No correlation was observed between serum CA-125 levels and the plasma levels of each protein biomarker (supplemental Table S7). Plasma GSN levels were significantly correlated with plasma VCAN (Pearson’s correlation coefficient r = 0.224; p = 0.001), SND1 (r = 0.177; p = 0.012), and CD163 levels (r = 0.351; p < 0.001), but the correlations were weak. A weak positive correlation was also observed between plasma VCAN and SND1 levels (r = 0.167; p = 0.017). Plasma VCAN levels were moderately correlated with plasma SIGLEC14 levels (r = 0.501; p < 0.001) and weakly correlated with plasma CD163 levels (r = 0.341; p < 0.001). Using the cutoff values determined by maxstat (28), the validation set was divided into high (≥cutoff value) and low (<cutoff value) plasma level groups for each protein.
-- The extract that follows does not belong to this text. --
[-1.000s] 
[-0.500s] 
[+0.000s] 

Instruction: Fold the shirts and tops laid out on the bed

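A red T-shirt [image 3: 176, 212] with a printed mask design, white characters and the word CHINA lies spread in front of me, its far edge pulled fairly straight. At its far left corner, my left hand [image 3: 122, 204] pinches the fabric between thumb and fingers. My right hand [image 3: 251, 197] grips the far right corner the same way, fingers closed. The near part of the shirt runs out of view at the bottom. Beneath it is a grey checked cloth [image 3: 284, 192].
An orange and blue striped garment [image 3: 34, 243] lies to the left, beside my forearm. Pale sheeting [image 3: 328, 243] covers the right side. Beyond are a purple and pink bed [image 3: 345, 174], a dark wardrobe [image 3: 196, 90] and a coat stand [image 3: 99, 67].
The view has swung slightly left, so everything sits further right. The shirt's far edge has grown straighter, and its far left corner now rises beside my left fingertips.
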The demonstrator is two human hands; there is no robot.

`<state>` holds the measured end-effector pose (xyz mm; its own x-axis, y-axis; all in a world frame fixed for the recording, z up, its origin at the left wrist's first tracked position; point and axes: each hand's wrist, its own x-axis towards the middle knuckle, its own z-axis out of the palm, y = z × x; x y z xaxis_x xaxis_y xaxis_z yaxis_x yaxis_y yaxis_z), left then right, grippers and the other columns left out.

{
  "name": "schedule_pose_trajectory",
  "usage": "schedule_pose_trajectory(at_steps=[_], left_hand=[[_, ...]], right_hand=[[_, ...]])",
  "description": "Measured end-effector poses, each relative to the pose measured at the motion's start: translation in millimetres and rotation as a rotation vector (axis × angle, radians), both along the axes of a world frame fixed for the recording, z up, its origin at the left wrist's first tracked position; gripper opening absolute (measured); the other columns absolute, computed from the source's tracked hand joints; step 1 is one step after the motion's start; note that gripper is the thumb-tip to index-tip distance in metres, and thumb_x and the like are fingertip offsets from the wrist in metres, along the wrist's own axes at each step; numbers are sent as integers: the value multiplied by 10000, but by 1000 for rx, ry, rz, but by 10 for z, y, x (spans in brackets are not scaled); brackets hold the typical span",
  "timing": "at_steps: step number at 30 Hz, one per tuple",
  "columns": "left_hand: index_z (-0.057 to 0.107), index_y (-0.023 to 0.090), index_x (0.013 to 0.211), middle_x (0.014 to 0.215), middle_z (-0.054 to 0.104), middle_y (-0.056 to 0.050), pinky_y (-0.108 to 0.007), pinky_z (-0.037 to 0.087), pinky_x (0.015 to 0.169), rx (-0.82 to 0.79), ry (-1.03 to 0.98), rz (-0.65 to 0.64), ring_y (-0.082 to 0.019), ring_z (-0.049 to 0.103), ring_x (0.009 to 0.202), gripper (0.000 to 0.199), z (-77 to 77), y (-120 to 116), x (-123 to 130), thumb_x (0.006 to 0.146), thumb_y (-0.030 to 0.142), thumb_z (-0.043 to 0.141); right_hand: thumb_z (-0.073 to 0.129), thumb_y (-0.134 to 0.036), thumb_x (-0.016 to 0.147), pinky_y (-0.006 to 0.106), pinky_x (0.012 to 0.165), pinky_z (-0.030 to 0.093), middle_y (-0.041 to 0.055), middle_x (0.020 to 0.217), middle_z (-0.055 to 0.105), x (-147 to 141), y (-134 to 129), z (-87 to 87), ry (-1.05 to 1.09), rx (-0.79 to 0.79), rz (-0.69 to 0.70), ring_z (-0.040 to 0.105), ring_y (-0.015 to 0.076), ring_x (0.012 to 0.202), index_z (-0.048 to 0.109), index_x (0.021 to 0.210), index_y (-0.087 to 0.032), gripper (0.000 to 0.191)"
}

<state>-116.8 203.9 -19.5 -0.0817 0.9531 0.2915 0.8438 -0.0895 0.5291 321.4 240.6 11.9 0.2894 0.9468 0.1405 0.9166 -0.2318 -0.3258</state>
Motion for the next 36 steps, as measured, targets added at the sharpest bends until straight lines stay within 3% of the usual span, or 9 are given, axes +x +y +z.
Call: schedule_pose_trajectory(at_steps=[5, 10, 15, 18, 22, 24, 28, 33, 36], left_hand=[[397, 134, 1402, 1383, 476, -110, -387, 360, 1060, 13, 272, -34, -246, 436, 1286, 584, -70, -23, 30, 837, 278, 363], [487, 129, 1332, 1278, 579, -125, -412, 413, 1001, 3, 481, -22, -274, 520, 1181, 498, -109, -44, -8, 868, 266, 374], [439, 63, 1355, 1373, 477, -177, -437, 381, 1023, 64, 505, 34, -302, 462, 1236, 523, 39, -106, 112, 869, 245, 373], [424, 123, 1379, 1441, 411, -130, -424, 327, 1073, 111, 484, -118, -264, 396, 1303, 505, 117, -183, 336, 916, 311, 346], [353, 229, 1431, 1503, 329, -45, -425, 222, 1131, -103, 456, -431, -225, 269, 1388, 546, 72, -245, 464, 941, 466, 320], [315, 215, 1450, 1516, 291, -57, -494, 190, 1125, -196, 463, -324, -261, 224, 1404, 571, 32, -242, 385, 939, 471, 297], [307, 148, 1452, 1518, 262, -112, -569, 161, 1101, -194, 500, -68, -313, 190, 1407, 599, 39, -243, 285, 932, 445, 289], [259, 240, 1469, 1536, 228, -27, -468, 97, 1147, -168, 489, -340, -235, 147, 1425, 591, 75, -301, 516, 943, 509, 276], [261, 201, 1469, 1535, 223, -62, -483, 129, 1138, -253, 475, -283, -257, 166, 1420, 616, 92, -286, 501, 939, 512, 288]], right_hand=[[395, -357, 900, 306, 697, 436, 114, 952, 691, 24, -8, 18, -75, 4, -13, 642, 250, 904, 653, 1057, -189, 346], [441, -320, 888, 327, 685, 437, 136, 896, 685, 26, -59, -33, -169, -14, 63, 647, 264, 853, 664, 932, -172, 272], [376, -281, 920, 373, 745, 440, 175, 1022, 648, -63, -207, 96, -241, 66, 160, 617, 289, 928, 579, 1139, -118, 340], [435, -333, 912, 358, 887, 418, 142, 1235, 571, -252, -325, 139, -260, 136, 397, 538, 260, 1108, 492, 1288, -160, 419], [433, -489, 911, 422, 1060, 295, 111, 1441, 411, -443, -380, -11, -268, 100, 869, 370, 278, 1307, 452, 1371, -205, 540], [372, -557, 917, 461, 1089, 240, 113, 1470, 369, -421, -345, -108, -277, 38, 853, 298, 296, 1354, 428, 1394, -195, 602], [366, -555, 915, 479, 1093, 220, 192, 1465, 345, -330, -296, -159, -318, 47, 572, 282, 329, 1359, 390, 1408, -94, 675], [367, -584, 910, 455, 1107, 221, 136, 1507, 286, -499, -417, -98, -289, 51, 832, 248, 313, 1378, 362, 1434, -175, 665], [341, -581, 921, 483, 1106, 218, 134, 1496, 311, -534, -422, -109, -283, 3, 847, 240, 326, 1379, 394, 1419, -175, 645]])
We then compared the clinicopathologic characteristics of the patients with high and low plasma levels of the six protein biomarkers (supplemental Table S8). Patients with high GSN levels (n = 62) were significantly older (p = 0.001), had higher initial serum CA-125 levels (p = 0.043), had more advanced disease (p = 0.012), less commonly achieved optimal debulking (p = 0.011), and more commonly showed platinum resistance (p = 0.040) than did those with low GSN levels (n = 140). For VCAN, high plasma levels were associated with old age at the initial diagnosis (p < 0.001). For SND1, high plasma levels were associated with advanced disease (p = 0.032) and suboptimal debulking (p = 0.027). However, for SIGLEC14, CD163, and PRMT1, no significant differences in patient age, FIGO stage, or residual tumor after surgery were observed between the high and low expression groups.
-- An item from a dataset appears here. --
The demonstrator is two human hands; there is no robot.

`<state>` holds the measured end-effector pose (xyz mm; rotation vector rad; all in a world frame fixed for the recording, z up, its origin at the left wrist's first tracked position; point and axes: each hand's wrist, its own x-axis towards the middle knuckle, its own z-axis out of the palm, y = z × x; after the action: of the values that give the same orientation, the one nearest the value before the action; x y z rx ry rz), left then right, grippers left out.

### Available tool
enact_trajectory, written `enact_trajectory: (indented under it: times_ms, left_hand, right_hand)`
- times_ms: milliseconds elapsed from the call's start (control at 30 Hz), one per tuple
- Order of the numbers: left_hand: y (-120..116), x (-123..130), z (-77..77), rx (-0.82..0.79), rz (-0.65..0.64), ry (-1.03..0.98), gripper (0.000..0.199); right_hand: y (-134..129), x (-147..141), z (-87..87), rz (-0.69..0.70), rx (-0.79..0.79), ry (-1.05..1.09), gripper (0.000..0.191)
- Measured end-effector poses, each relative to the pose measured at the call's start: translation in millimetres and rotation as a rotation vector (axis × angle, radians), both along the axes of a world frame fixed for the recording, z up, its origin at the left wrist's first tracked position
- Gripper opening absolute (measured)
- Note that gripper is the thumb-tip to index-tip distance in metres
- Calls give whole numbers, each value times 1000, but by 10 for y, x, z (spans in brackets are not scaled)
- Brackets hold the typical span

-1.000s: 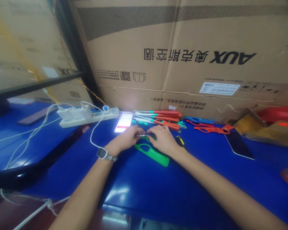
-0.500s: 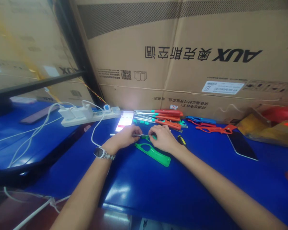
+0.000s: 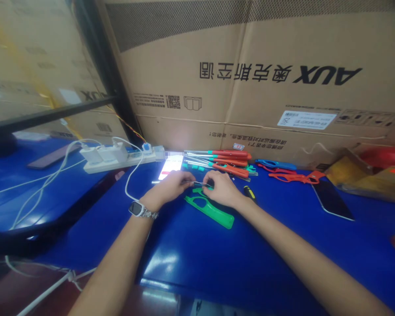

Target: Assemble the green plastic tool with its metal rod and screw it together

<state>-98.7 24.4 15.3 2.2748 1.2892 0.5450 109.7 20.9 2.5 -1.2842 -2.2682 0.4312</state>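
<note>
— What is held by the left grip (image 3: 174, 186)?
— A thin rod (image 3: 156, 182) is grasped near the middle of the frame; one bright end is seen jutting out to the left, just below the lit phone (image 3: 171, 166).
— And by the right grip (image 3: 223, 188)?
— A fine wire (image 3: 204, 184) is pinched at the fingertips, and the small gap between the two hands is spanned by it. Whether wire and rod are joined cannot be told.
— What is seen beneath?
— A green shell (image 3: 213, 213) is laid on the blue bench (image 3: 191, 263), slanting down to the right; a smaller green piece (image 3: 197, 192) is shown just under the wire.
— And around?
— Red and orange lighters (image 3: 232, 154) are heaped above the hands. A yellow-and-black tool (image 3: 249, 193) is placed near the right grip. Farther right, a dark phone (image 3: 332, 199) is overlapped by an orange shell (image 3: 296, 177). At the left, a power strip (image 3: 131, 159) is loaded with white chargers (image 3: 103, 154). The upper frame is filled by a cardboard box (image 3: 243, 44).
</note>
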Motion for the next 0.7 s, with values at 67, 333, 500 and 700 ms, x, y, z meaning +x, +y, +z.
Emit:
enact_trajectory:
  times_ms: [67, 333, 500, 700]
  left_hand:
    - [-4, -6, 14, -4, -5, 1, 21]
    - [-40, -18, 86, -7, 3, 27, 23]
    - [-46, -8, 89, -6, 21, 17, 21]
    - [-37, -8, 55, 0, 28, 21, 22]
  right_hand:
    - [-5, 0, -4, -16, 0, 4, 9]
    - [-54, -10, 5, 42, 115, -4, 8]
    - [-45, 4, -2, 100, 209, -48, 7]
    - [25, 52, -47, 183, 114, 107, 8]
In assessing the platinum sensitivity of patients with respect to the plasma levels of each protein biomarker, we observed a significant difference only for GSN. Patients with high GSN levels were less sensitive to platinum-based chemotherapy than those with low GSN levels (77.4% versus 88.6%; p = 0.040).
In survival analysis, the high GSN group showed significantly worse PFS than did the low GSN group (median, 15.6 versus 29.4 months; p = 0.001). In contrast, the high VCAN group showed significantly better PFS than did the low VCAN group (median, not reached versus 23.2 months; p = 0.042). PFS was also better in the high than in the low SND1 group, but the difference was not statistically significant (median, 40.2 versus 22.6 months; p = 0.066). No differences in PFS were observed between groups with high and with low plasma levels of SIGLEC14, CD163, and PRMT1 (Fig. 3).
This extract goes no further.